Alumina ceramic substrates are characterized by high hardness, thermal conductivity, electrical resistivity, and thermal stability, along with a low dielectric constant and a thermal expansion coefficient that matches that of chips [1,2,3]. These properties make them the preferred choice for next-generation microelectronic devices and systems. They have become the primary material for circuit substrates in fields such as aerospace, 5G communications, high-power semiconductor devices, and high-power LED lighting, offering broad application prospects [4,5,6]. In recent years, the rapid development of device miniaturization has driven the need for high-density interconnections in electronic systems. This necessitates the processing of alumina ceramic substrates with multiple sizes, spacings, and a high number of holes to provide internal circuit interconnections. Additionally, the processing quality must meet the packaging requirements for chip conduction and pin fixation.

Alumina ceramic is a typical hard and brittle material, and traditional mechanical processing methods are prone to causing substrate fractures.

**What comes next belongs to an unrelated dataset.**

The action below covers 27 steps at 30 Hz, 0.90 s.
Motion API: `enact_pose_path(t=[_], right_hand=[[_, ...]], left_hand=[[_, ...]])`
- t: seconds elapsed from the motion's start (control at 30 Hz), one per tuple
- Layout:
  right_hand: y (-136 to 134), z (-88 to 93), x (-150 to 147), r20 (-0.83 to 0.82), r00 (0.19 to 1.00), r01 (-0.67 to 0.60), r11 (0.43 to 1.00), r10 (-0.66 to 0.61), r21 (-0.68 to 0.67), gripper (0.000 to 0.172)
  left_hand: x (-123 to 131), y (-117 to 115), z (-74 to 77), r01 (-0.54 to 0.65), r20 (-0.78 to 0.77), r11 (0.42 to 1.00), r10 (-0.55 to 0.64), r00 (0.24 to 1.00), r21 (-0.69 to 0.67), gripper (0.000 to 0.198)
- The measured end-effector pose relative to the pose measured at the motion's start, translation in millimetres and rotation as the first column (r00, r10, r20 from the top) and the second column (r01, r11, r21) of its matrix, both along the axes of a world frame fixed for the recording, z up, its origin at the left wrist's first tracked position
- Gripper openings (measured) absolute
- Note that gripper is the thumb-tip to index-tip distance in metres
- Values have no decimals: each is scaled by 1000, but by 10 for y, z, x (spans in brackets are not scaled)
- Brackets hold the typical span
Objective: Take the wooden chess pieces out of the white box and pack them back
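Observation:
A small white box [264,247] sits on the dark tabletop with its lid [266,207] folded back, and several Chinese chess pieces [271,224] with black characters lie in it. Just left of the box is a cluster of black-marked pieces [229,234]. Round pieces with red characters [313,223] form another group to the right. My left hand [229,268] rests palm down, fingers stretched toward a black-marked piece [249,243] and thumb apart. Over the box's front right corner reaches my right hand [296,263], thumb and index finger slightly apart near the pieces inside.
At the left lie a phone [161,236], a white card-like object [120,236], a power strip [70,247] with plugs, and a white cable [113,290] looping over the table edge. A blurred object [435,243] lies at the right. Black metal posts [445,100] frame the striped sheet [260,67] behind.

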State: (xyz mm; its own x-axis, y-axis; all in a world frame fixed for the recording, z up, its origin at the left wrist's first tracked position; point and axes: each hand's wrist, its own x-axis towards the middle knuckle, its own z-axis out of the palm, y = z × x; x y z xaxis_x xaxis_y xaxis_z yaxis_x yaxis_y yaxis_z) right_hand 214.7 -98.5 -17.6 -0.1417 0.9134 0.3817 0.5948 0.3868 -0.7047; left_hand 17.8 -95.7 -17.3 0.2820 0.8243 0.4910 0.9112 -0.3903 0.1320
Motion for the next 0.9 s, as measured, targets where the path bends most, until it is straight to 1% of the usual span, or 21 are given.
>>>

Special processing methods also face various limitations and have not been widely adopted [7,8]. With the technological maturity and widespread application of industrial lasers, laser processing technology has emerged as a new option for ceramic processing [9,10,11,12,13]. In existing research, picosecond and femtosecond lasers have demonstrated quality advantages in micron and nanoscale manufacturing [14,15,16,17,18,19]. However, they still struggle to meet the requirements for industrial-scale processing of ceramic substrates in terms of single-hole processing efficiency, stability, and equipment costs [13,19]. Nanosecond lasers, with their high peak power density, can easily lead to plasma shielding, limiting the energy coupled with the material. They often rely on spiral drilling to improve processing quality [20,21,22], but this process is time-consuming and offers limited processing efficiency (<5 holes/s). Millisecond lasers, with their large pulse energy, provide high material removal efficiency. However, the processing is accompanied by significant thermal effects, which can lead to quality defects such as large taper angles and noticeable cracks in the holes [23,24,25,26,27]. Therefore, current single-laser processing methods still face challenges in achieving both high efficiency and high-quality hole processing for alumina ceramic substrates [28,29,30].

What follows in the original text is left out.